Healthy Habits for Summer
It’s early June, but it already feels like summer is HERE. With the warmer weather, and flowers in bloom, try to think of this as a time for you to create healthy changes!
So we’ve put together a few ideas to get ready for summer sun, the beach and feeling great.
If you ever feel slightly tired or sluggish, it’s always a good idea to consider how much water you’ve drank lately. Even if you make great choices in every other aspect of your health, if you neglect water intake, your body may not feel tip top.
The old one-size-fits-all rule was to drink eight 8-ounce glasses of water a day. However, the new thinking is that you should drink half your body weight in ounces per day to stay adequately hydrated. (So if you weigh 150 pounds, you would drink 75 ounces of water each day—or about nine glasses.) Doing some rigorous exercise? Increase your water intake. A reusable water bottle by your side can be a great reminder to sip water.
Get some exercise.
Exercise alone doesn’t promote weight loss, but it’s a key component to a fit body. Setting goals and doing physical activities you enjoy is a good start. The Centers for Disease Control and Prevention recommends adults get at least 2 hours and 30 minutes of moderate-intensity aerobic activity every week, plus muscle-strengthening activities on at least two days.

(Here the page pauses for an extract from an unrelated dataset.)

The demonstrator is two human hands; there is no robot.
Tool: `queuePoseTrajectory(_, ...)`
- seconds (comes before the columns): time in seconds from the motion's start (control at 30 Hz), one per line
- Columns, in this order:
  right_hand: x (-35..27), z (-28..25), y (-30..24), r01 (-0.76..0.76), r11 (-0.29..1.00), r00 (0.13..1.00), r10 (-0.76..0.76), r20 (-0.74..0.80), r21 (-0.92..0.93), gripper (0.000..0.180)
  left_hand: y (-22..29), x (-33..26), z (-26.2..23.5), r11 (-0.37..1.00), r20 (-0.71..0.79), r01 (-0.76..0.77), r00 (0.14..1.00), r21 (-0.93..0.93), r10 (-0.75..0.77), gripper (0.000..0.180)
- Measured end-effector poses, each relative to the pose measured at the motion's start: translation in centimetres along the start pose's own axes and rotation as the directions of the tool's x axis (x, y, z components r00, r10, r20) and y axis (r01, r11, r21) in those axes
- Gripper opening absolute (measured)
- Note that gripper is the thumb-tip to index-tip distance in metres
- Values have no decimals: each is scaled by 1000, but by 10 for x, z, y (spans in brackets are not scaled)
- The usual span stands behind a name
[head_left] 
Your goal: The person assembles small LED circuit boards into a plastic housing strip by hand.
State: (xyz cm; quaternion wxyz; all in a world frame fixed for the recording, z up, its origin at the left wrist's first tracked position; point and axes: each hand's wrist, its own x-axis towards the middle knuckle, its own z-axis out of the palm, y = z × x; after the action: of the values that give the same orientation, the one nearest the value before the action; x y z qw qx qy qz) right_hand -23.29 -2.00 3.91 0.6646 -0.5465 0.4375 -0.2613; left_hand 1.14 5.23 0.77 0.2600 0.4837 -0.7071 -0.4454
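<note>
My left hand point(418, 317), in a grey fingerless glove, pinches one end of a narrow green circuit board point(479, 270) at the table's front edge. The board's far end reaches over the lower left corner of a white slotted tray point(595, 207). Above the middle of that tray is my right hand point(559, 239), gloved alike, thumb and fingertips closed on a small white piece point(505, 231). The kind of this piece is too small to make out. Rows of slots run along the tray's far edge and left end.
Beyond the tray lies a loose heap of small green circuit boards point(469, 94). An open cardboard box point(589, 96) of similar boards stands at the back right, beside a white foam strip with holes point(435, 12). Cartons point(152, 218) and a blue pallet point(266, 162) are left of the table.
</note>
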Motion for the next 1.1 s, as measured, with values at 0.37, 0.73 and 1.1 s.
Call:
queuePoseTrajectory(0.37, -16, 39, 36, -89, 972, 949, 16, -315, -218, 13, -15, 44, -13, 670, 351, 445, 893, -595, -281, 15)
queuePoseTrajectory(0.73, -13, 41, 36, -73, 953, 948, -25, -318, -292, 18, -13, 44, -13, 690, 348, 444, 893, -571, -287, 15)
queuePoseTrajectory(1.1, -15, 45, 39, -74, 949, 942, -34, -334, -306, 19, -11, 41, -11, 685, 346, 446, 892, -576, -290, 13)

That might sound like a lot, but when broken out over seven days, you could exercise just 30 minutes on five days. If you are pressed for time, it’s also OK to split up your daily exercise goal into 10-minute chunks. Easy muscle-strengthening ideas include push-ups, squats and sit-ups. Still no time? Doing 15 of each a day is better than nothing and only takes about 5 minutes.
Even if you fall short, aim to have no days with zero activity. Even a short walk is better than a completely sedentary day.
Eat your way to a healthy body.
Being unprepared makes it all too easy to eat foods close at hand rather than healthy foods. A little planning, shopping and chopping will help you lose or maintain a healthy weight and move you toward a healthier diet. Chop vegetables in advance and store in the refrigerator or freezer. Plan and bring healthy snacks for work that keep you well away from the vending machine.
Use the MyPlate method to design meals. The four quarters of your plate should be divided between fruits, vegetables, protein and grains.
Easy “wins” for your eating plan might be choosing a black-bean burger over regular beef or skipping the cheese on a salad or sandwich. If you enjoy salads, be mindful of the dressing. Heavy, creamy options like ranch or blue cheese can be swapped for a balsamic or Italian vinaigrette. On their own these changes seem small, but weekly they add up to big potential weight loss.
Another tip—Try to avoid extra calories from sugary beverages, such as sodas and juices. Read the labels—sometimes even beverages that are labeled as healthy can contain a lot of sugar! Rather, make your own smoothies, containing healthy vegetables, fruits (maybe frozen) and plain yogurt.
A lack of sleep increases the levels of a hunger hormone called ghrelin and decreases levels of the satiety/fullness hormone called leptin. So not enough sleep could lead to overeating and weight gain. When you get 7-9 hours of quality sleep, your body feels more balanced and that will help you to snack less, make better food choices and have fewer cravings. What else does a lack of sleep do? It makes you crave more carbs!
Four sleep culprits:
- Smartphone use. Lying in bed with the blue light from your smartphone screen stimulates the brain and may slow the release of the sleep-inducing hormone called melatonin. The result? It’s difficult to fall asleep! Even though many phones now have a “night mode” feature to filter out blue light, the act of engaging with your phone right before bed may still be disruptive to your sleep.
- Stimulants like coffee, alcohol and food— alcohol especially, because it can make you snore and wakes you.
- An environment that’s either too hot or too cold.
- And lastly, a no-brainer—stress.
Be mindful, reduce stress.
Try adding meditation practice into your daily routine. It’s easy to get lost each day rushing from one thing to another, particularly when kids are home from school, and vacation-planning can add to already existing stress levels. Try to take 5 minutes each day to practice gratitude. Research done on this topic has shown that reminding ourselves to be grateful, for not only what is good, but also some of our struggles that help us grow, reduces the stress response in our bodies, and regulates our sleep and mood.
Listen to your body!
Overall, the best way to improve your health and feel good about yourself before summer is to take some time to listen to your body. Treat it well and you’ll be on the path to feeling great in time for summer!